In Visual Automatic No.5 the random sequences of flashing lights may provoke the viewer to impose some order or pattern on the flashes. At the same time, the blue and white metal object in the centre of the structure is programmed to rotate approximately ten times per second, a speed which reflects the frequency of the brain’s alpha rhythms – those that occur when an individual is awake but mentally at rest. The sculpture therefore has a dual effect on the viewer: an unpredictable flashing that causes the brain to try to order and comprehend stimuli, and the repetitive diffusion of light by the metal oscillator that encourages relaxation. In 2005 Willats reflected that
these visual automatics, alpha rhythm perceptual works, gave rise to the feeling that the conventional role of the artist was redundant and inappropriate to the cybernetic world and, for a time, I renamed myself as ‘conceptual designer’, trying to change the inner fabric of society, with vehicles for people to transform their self-organising potential.

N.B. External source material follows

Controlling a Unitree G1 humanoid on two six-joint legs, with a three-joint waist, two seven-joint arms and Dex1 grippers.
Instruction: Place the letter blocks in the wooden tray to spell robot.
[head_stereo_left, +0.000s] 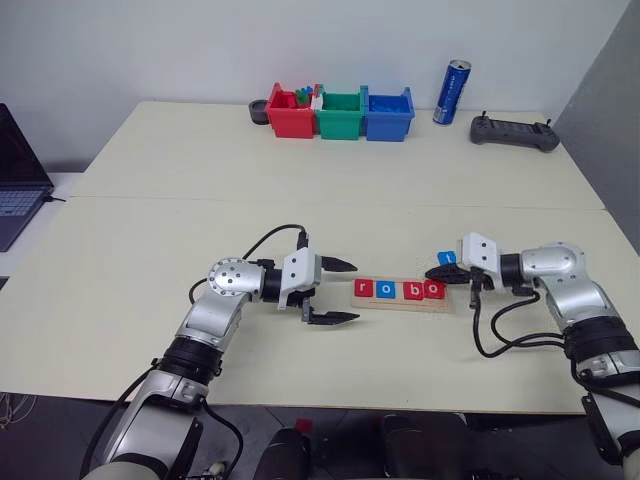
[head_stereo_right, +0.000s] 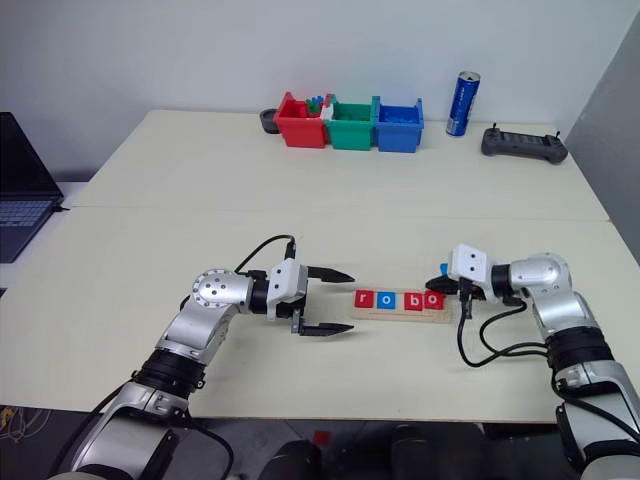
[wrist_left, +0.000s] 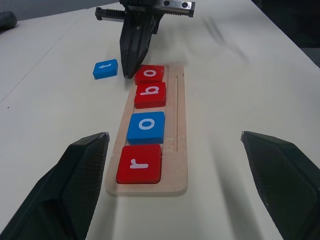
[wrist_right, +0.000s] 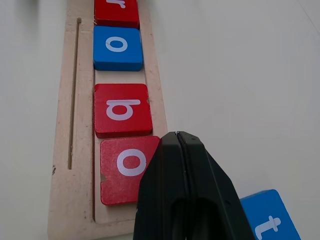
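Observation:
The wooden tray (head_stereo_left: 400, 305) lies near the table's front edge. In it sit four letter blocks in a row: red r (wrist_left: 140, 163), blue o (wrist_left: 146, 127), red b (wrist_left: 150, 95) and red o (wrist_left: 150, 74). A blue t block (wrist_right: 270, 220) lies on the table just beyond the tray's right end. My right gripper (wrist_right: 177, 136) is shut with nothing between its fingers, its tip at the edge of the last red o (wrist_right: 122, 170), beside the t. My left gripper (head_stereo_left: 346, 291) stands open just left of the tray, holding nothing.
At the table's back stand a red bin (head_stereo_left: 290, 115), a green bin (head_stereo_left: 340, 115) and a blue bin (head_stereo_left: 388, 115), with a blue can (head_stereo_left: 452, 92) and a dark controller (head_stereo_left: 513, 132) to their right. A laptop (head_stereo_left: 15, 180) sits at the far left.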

(Willats in Mallen 2005, p.4.)
Visual Automatic No.5 was first displayed in 1966 in the group exhibition Undefined Situation at the Howard Roberts Gallery, Cardiff.
George Mallen, ‘Stephen Willats: An Interview on Art, Cybernetics and Social Intervention’, Page Sixty: Bulletin of the Computer Arts Society, Spring 2005, pp.1–7.
Emily Pethick, ‘Stephen Willats, Chronology 1958–69’, Raven Row, London 2014, http://www.ravenrow.org/texts/54/, accessed 5 December 2014.
Alex Sainsbury, ‘Stephen Willats, Introduction’, Raven Row, London 2014, http://www.ravenrow.org/texts/54/, accessed 5 December 2014.
Supported by Christie’s.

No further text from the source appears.